MUKONO: During the month of September, the U.S Ambassador to Uganda, Natalie E. Brown, visited the 4-day Nile Explorer Bus stop in the underserved school of Mbogo Progressive School, Namataba-Mukono.
During the visit, she shared her experiences, encouraged the pursuit of Science, Technology, Engineering, and Mathematics learning, and even offered career guidance to the students.
“The Nile Explorer Bus is an amazing opportunity for people, in part because the U.S Mission is based in Kampala, and the country is much larger than that, and so this gives us an opportunity to go and reach out to all the youth all over the country while focusing on key areas of interest to Ugandan Youth that will help build their skills to improve economically but also to stay safe and live both prosperous and healthy lives,” said Ambassador Brown.
The Ambassador was accompanied by the Public Affairs Officer at the U.S Embassy Kampala, Ellen Masi, who said that because Ugandan youth have so much hope, intelligence, innovation, and creativity, youth development simply entails providing opportunity for them to strive,
“STEM provides so many opportunities for young people to be innovative and creative and to potentially open up businesses or be involved in companies that are finding solutions to problems that young people and others have throughout the country, and even throughout the world perhaps,” she said.
Owing to this, the package prepared for the students on the Nile Explorer Bus included sessions on; Basic Computing, Physics of Electromagnetism, 3D Printing and so much more in STEM sessions; malaria prevention, HIV/AIDS transmission and prevention, and school-related gender-based violence in the health sessions; and career guidance and public speaking in the life skills sessions.
Mariam Nanfuma, a senior two student, expressed her sentiments about the bus and all she’d learnt, including wishing the bus had stayed longer, so that she could have more chances to utilize its resources.
“I’m really passionate about computers and the internet, and that part was my favorite. Although sometimes it may not be possible for me to access at home because my parents bear the opinion that the internet is all horrible,” said Mariam.
“When I go back to school, if I get the chance to come into a big group of my peers, I’ll teach them the uses of a computer and the internet, and how best we can use it in our homes, or even individually to reach my career,” she hoped.
Shamps Ssebukulu, a student of senior one, whilst giving a brief of all sessions, picked out what stood out to him the most in the three components of the bus’ curriculum.

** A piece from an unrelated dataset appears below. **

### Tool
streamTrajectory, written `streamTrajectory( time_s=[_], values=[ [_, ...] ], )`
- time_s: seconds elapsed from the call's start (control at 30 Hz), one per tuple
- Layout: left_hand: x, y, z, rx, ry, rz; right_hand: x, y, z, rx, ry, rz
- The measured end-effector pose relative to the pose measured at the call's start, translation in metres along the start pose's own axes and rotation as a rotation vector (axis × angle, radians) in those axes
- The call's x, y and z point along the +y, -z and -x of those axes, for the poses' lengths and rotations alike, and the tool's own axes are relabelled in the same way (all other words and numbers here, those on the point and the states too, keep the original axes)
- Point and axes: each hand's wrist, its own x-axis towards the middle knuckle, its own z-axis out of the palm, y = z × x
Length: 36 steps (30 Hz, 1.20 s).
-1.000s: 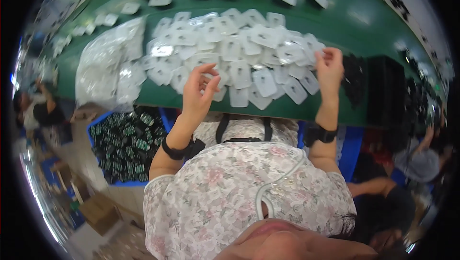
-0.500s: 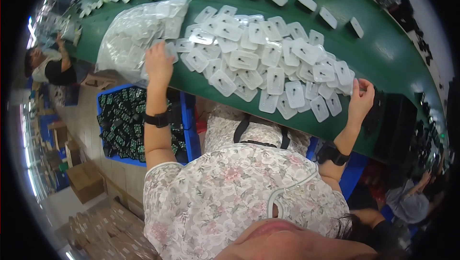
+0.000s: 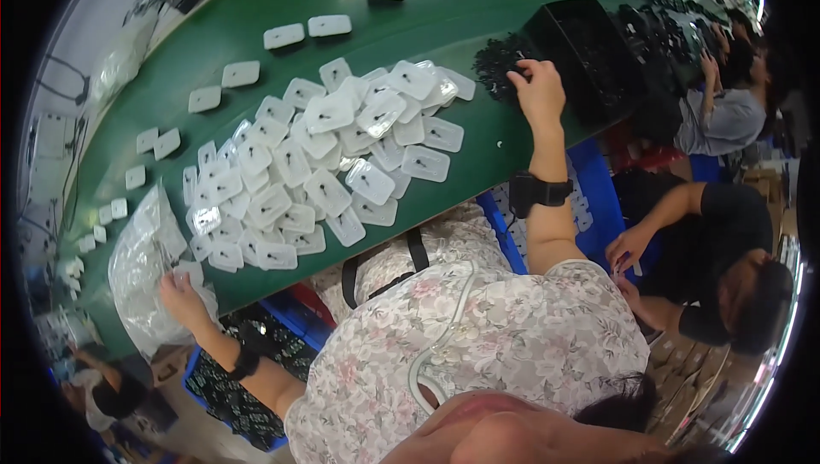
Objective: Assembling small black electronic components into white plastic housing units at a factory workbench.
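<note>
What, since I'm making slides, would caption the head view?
Left hand at a clear bag, right hand at small black parts.

So we're looking down at a green table (image 3: 478, 11) with a messy heap of white plastic pieces (image 3: 329, 193) sprawling over it. We're holding our left hand (image 3: 179, 296) right at the edge of a clear plastic bag (image 3: 141, 284), can't tell if it's gripping anything. Our right hand (image 3: 540, 95) is hanging at a pile of little black parts (image 3: 494, 58), fingers bent, beside a black box (image 3: 564, 45). Other white pieces (image 3: 284, 36) are sitting in a loose line behind the heap. Off to our right, a co-worker (image 3: 735, 216) is holding both hands close together.
</note>
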Motion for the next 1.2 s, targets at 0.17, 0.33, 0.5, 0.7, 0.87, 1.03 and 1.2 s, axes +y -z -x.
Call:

“In STEM, I learnt the science of launching a rocket, computer, and construction of towers. In health, I learnt how to fight HIV, and abstinence of sex. In life skills I learnt the art of confidence, and talking in public spaces,” he narrated, adding that, “My favorite session was the STEM session where we were given ample time to practice computers,” he expressed, “If someone were to ask me how to use a computer, I could show them so that they are able to do it themselves.”